Full disclosure: I am a Kardashian fan, and I watched the season finale hoping to get more insight into the Khloe-Tristan-Jordyn scandal. As a viewer, I was frustrated that the Kardashians had two full hours to tell their side, but gave us no new information. Instead, I saw a lot of surface-level, non-specific explanations, including some looped dialogue that seemed intentionally misleading: stagnant shots on people’s listening faces, while mismatched audio plays, insisting that the sisters blame both Jordyn and Tristan for the tryst.

The most notable inconsistency occurs when Khloe utters, in tones suggesting she’s in a different room, over a shot of Kim’s listening face, “Tristan, we’ve all know what he’s capable of, look what he did when I was nine months pregnant.” A few seconds later, the camera is on Khloe’s face as we see her say, “Jordyn didn’t think about me, she didn’t think about Kylie…she didn’t think about my daughter.”

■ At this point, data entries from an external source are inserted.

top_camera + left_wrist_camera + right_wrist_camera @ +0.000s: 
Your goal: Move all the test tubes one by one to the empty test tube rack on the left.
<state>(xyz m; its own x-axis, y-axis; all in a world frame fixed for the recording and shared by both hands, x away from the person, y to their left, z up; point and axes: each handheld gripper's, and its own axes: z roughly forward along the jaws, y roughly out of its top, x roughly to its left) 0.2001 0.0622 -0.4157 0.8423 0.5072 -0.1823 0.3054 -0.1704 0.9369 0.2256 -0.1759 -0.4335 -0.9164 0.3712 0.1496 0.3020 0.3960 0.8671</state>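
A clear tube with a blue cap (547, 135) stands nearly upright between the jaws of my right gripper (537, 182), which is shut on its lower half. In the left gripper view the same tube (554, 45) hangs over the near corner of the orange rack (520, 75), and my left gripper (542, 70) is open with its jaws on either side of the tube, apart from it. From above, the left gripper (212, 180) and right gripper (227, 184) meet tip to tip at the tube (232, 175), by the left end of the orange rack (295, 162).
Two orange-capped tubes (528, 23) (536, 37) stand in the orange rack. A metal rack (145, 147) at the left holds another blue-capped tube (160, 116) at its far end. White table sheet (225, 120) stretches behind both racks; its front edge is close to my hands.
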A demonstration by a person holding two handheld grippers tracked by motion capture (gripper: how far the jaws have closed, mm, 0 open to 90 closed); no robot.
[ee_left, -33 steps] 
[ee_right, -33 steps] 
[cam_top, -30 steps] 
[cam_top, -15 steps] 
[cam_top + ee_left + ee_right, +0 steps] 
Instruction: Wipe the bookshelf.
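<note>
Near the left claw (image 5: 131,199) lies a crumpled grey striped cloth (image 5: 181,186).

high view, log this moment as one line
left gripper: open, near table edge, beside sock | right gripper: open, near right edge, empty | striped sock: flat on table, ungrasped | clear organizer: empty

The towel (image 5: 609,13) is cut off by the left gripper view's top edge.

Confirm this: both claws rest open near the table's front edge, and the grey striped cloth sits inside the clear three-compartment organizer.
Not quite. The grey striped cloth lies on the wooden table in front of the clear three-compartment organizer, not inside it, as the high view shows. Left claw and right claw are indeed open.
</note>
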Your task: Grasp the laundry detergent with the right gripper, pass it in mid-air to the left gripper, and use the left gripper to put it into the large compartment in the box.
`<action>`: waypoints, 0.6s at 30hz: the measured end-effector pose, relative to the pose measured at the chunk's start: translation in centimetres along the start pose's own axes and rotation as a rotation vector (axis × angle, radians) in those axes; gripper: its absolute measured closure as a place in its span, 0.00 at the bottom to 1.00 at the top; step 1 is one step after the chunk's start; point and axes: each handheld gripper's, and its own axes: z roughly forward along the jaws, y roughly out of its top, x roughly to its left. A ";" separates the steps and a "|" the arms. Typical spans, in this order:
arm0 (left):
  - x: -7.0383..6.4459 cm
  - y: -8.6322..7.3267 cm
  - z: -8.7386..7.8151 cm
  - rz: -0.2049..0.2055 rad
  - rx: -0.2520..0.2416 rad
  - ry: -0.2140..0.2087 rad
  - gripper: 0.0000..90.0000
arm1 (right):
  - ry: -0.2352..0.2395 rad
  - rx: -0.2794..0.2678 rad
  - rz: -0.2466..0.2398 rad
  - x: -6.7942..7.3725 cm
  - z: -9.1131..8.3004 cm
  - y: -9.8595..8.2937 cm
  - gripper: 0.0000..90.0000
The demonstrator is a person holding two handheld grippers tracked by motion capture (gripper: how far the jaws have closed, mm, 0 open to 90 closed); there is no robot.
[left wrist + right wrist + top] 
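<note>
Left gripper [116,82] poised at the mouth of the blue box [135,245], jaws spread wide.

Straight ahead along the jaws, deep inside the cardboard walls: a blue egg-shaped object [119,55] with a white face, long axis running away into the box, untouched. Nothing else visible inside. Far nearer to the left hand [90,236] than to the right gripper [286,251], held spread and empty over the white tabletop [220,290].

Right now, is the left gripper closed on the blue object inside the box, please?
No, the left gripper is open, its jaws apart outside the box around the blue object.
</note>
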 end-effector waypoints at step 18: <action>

As the ratings have dropped, there’s been a lot of discussion online about the fate of the show. I can’t imagine that even die-hard fans will continue to tune in to watch an infomercial for the Kardashian brand. But this hardly matters. Even the Kardashians themselves seem to understand that the survival of the show is barely relevant to the survival of their empire. Since the Kardashians were pioneers in monetizing reality TV fame, maybe they’ll also be the first to rectify the problem that many reality stars face today: becoming too famous for their own show.